Бритта передала ему чашку.

- А ты, Аксель, ты прожил хорошую жизнь? - спросила она, словно прочитав его мысли.

У этого вопроса было так много измерений, так много слоев и ответвлений, что он и не знал, что ответить. Аксель вспомнил Эрика и его друзей в библиотеке в их доме - беззаботных, веселых… Эльси с ее мягкой улыбкой. Франц, готовый в любую минуту взорваться, но и в нем что-то было, что-то в нем было… Бритта, так не похожая на себя сегодняшнюю. Тогда она выставляла свою красоту напоказ, а ему казалась, что под красивой скорлупкой скрывается полная пустота. Наверное, он был не прав. Нынешняя Бритта светится любовью и добротой. Мысль об Эрике причиняла ему такую боль, что он все время старался ее отбросить. Но сейчас, сидя в гостиной у Бритты, Аксель попытался вспомнить брата таким, каким он был тогда, еще до наступления трудных времен. За письменным столом с книгой. Ноги на столе, волосы взлохмачены… весь этот рассеянный вид, из-за которого Эрик всегда выглядел старше, чем был на самом деле. Как он любил Эрика…
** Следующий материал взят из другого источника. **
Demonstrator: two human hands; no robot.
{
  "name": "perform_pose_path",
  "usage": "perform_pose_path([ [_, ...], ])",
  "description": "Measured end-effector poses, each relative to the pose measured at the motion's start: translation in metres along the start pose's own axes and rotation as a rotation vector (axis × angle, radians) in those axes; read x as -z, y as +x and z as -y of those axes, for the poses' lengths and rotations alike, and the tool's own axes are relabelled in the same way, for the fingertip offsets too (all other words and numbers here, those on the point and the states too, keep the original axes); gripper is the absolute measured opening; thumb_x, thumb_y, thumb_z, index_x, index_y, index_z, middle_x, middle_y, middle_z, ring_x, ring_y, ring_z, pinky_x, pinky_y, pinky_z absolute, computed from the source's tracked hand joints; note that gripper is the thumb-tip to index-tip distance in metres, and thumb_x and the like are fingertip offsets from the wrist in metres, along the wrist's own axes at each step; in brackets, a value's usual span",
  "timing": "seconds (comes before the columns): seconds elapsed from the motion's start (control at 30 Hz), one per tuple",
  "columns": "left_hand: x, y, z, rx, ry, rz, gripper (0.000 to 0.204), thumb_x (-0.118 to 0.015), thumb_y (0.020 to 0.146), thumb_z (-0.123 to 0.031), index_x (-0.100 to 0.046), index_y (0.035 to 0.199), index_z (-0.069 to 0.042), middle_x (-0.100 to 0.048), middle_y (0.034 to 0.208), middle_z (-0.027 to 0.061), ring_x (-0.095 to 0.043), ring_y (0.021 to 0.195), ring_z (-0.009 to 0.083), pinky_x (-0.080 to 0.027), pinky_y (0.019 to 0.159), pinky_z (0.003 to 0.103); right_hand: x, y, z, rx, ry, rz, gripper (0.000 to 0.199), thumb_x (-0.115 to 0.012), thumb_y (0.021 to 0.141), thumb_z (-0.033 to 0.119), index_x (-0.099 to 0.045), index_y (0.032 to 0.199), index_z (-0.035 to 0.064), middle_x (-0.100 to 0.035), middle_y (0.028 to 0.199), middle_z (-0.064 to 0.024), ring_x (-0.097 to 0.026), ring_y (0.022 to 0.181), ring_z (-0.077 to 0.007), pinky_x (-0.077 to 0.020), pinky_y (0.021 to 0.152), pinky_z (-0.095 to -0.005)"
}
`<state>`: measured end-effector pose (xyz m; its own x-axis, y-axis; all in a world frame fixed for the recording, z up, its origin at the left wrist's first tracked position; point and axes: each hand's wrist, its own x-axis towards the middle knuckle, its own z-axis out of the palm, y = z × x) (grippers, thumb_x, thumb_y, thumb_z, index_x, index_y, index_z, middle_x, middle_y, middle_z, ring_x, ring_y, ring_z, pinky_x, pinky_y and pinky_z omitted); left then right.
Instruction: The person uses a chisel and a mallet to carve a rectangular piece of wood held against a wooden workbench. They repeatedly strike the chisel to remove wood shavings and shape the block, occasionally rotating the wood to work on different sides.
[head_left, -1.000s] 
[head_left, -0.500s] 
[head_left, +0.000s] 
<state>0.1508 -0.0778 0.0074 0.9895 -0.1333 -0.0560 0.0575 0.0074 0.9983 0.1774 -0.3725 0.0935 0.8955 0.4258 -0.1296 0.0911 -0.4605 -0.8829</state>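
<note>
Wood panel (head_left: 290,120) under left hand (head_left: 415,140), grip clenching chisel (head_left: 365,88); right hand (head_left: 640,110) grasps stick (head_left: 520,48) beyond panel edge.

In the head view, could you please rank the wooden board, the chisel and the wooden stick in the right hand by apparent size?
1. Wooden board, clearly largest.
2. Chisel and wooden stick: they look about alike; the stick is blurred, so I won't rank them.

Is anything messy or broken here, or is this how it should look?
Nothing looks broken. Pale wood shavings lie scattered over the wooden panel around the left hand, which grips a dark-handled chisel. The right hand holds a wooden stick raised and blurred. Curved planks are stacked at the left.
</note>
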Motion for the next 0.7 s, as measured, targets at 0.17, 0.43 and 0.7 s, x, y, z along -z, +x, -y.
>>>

Аксель посмотрел на Бритту и понял, что она ждет ответа. Усилием воли он заставил себя вернуться из "тогда" и сделал попытку найти ответ в "сейчас". Но из этого ничего не вышло - прошлое и настоящее были так тесно сплетены, шестьдесят прошедших лет слились в памяти в неразделимый водоворот имен, встреч и событий. Он почувствовал, как дрожит в руке чашка с кофе.

- Не знаю… - сказал он наконец, - думаю, что да. Я прожил хорошую жизнь. Настолько хорошую, насколько заслужил.

- А я прожила замечательную жизнь, Аксель. И знаешь, давным-давно решила для себя: да, я заслужила хорошую жизнь. Тебе бы тоже надо сказать себе раз и навсегда: я, Аксель Франкель, заслужил хорошую жизнь.

Дрожь в руке не унималась, и несколько капель кофе упали на диван.

- О, простите… я…

- Ничего страшного, сейчас принесу тряпку. - Герман встал, вышел в кухню, тут же вернулся с мокрым кухонным полотенцем в синюю клеточку и прижал его к пятну.